Es ging um Fragen der Luft- und Wasserqualität, des Geräusch- und Sichtschutzes sowie um bestehende Probleme in der Industriezone Kaiserbaracke. Nun denn, wir leben in einem demokratischen Land, in dem es nicht verboten ist, dass einer mit dem anderen redet. Jedenfalls lassen wir uns das Recht, Informationen zu übermitteln, nicht absprechen.
Dies gilt umso mehr, da -nach unserem Wissensstand – vorher ein Regionalabgeordneter und ein Vertreter der Gemeinde Amel die Fa. Enrobest zu der Raumordnungsbehörde begleitet haben, um den Antragsteller für den Erhalt der Baugenehmigung des Asphaltwerkes zu unterstützen. Doch blicken wir in dieser Akte in die Zukunft.
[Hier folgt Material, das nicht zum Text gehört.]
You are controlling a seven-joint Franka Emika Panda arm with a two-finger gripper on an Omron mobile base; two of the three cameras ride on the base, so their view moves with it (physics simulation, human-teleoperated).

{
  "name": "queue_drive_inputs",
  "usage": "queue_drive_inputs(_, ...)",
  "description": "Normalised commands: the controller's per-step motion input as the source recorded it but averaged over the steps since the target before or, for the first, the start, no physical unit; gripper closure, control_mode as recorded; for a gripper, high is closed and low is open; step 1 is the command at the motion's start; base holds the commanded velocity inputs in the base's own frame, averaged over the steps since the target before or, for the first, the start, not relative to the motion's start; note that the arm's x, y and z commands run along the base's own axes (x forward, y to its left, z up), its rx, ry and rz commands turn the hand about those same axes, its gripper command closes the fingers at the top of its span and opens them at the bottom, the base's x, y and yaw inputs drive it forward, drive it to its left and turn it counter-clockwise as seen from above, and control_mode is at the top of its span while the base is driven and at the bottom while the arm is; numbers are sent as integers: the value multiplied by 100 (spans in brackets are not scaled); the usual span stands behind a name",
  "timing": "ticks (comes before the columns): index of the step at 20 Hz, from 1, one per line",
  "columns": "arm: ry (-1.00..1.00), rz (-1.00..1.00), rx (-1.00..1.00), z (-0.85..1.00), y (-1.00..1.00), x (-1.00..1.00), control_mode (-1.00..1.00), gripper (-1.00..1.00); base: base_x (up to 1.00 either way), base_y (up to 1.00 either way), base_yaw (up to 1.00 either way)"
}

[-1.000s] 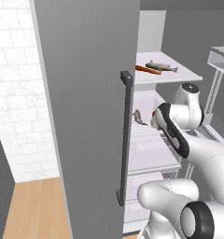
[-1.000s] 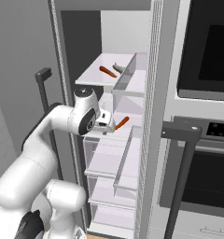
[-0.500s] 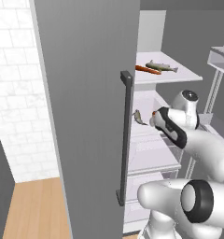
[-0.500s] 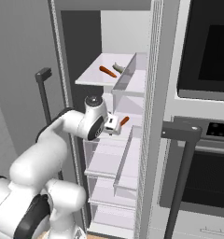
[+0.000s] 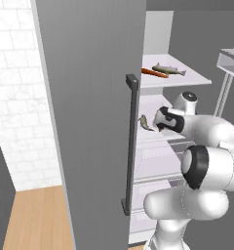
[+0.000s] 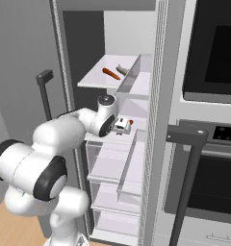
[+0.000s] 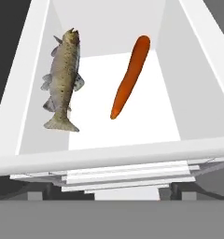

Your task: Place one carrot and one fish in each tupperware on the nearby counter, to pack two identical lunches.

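**Reaching into the fridge for the first pick**

With the fridge door swung wide, I have the arm stretched into the middle shelf, where a fish and a carrot lie side by side, apart from each other, both pointing lengthwise into the shelf. That layout suits me: either one can be taken along its narrow width. The gripper hangs at the shelf's front edge with its jaws spread as wide as they go and nothing between them. On the shelf above, a second carrot and second fish rest close together, ready for the other lunch. I judge the packing hasn't begun; neither tupperware nor the counter is before my cameras here. I can read no labels, brands or writing anywhere.
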Motion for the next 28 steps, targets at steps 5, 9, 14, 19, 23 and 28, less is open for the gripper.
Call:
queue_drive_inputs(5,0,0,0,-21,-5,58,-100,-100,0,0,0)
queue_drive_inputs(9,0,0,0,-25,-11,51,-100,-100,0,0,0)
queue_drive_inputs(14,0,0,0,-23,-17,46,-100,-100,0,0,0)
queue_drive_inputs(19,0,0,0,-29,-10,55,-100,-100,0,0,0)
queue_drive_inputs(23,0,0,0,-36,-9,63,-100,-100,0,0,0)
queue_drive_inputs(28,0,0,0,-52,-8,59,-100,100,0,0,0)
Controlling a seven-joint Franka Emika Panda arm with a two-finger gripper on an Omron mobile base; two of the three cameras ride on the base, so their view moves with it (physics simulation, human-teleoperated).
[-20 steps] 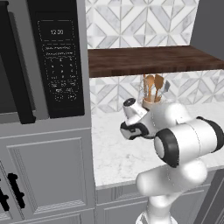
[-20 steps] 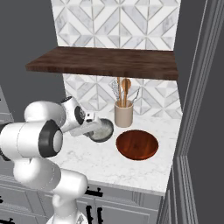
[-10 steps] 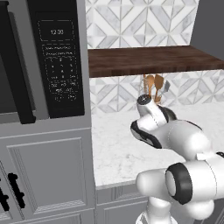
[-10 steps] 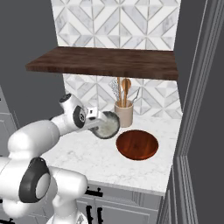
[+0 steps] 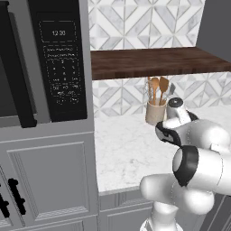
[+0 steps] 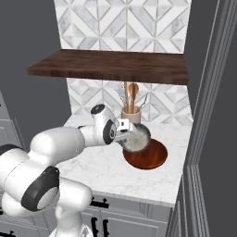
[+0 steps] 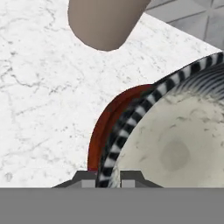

Wir haben nach wie vor den Eindruck, dass der zuständige Minister angesichts der Schlussfolgerung der Raumordnungsbehörde wegen der vielen positiven Gutachten, der Bestimmung der Industriezone und der bestehenden Gesetzgebung nur die Möglichkeit hatte, die dadurch erforderliche Genehmigung mit vielseitigen Auflagen zu versehen.
ECOLO-Eifel ist mit Sicherheit kein Fanclub von Asphaltwerken. Wenn davon ausgegangen wird, dass das Werk gebaut wird, dann sollten auch die gebotenen gesetzlichen Möglichkeiten und der Begleitausschuss wahrgenommen und die Erfüllung der Bedingungen durch die Gemeinde streng überwacht werden.